Print, exactly and completely, every entry in the data.

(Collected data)

▬▬▬▬▬▬▬▬▬▬

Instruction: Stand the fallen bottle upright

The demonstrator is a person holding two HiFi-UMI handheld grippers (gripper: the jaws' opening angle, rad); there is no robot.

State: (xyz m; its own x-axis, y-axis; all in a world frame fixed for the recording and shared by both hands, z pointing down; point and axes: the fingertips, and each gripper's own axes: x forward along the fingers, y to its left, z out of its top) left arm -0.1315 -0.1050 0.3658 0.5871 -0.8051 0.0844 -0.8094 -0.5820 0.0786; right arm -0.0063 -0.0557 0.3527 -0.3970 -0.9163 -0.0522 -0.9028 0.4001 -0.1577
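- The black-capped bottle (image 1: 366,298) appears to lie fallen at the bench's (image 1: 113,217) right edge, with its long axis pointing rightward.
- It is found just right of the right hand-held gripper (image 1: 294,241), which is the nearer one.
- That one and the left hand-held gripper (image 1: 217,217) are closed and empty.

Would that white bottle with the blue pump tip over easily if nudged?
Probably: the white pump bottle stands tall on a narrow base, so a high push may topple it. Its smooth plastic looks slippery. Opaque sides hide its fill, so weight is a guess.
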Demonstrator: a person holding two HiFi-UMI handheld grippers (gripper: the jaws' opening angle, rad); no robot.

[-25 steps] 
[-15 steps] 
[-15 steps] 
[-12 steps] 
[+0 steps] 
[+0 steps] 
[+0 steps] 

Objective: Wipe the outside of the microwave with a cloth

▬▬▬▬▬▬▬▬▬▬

__Your response__.
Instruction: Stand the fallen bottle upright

The demonstrator is a person holding two HiFi-UMI handheld grippers (gripper: the jaws' opening angle, rad); there is no robot.

State: (xyz m; its own x-axis, y-axis; all in a world frame fixed for the recording and shared by both hands, z pointing down; point and axes: the fingertips, and each gripper's own axes: x forward along the fingers, y to its left, z out of its top) left arm -0.1315 -0.1050 0.3658 0.5871 -0.8051 0.0844 -0.8094 -0.5820 0.0786; right arm -0.0063 -0.0557 0.3527 -0.3970 -0.9163 -0.0522 -0.9028 0.4001 -0.1577
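- The black-capped bottle (image 1: 366,298) appears to lie fallen at the bench's (image 1: 113,217) right edge, with its long axis pointing rightward.
- It is found just right of the right hand-held gripper (image 1: 294,241), which is the nearer one.
- That one and the left hand-held gripper (image 1: 217,217) are closed and empty.

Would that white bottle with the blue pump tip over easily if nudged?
Probably: the white pump bottle stands tall on a narrow base, so a high push may topple it. Its smooth plastic looks slippery. Opaque sides hide its fill, so weight is a guess.
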Demonstrator: a person holding two HiFi-UMI handheld grippers (gripper: the jaws' opening angle, rad); no robot.

[-25 steps] 
[-15 steps] 
[-15 steps] 
[-12 steps] 
[+0 steps] 
[+0 steps] 
[+0 steps] 

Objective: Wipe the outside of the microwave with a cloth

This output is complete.